By Eda Zari
Thousands of families, even today, find themselves in a hopeless vicious circle, struggling to open the files of the past, but what they find is merely a facade of transparency. The sheets covered in black ink are not “personal data protection”; they are the deliberate anonymization of the executioner.
This administrative censorship allows the persecutors to continue to live among us — invisible, untouchable — while the victims remain hostage to a truncated truth. (I hope anyone who interprets this as a conspiracy theory never experiences what a part of our society has experienced in their lifetime.)
Beyond the crime of concealment, we are witnessing a macabre phenomenon: retraumatization through bureaucracy.

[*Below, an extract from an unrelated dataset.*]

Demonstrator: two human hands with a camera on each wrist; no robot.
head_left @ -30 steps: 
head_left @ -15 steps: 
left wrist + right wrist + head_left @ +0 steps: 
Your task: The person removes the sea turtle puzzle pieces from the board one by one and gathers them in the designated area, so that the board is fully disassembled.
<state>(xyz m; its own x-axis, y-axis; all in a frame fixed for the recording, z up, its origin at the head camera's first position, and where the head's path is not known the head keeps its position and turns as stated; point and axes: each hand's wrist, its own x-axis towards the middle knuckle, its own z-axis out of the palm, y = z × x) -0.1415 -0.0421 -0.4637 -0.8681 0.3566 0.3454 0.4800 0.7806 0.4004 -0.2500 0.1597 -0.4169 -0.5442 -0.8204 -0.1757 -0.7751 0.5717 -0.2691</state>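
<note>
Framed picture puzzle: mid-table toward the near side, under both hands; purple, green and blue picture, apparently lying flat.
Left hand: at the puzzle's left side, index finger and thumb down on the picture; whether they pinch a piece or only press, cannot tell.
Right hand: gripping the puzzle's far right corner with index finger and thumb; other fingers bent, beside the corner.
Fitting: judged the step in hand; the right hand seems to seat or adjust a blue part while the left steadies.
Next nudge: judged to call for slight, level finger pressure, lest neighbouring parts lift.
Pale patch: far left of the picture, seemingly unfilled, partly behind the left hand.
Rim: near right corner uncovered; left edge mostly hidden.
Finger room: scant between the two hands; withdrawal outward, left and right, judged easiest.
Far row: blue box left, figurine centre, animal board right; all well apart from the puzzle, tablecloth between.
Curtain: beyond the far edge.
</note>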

The process of financial compensation — a moral and legal obligation of the state — has been transformed into an instrument of psychological torture. The elderly, sisters, brothers and descendants of the victims are forced to play a cynical game of hide-and-seek in the corridors of institutions.
The absurd demand for verifications, certificates, and archival documents — often for people the regime disappeared without a trace — is a typical example of what political sociology calls structural violence.
The state is applying a strategy of procrastination: waiting for biology to take its course, for the surviving generation to die out, so that the “file” will close on its own. Since 2013, the compensation process has been treated as a budgetary handout and not as a priority for justice.
It is absurd — even perverse — that the government finds funds for facade projects, but declares its inability to heal the financial and moral wounds of the crimes of communism. This bureaucracy is not negligence; it is passive complicity.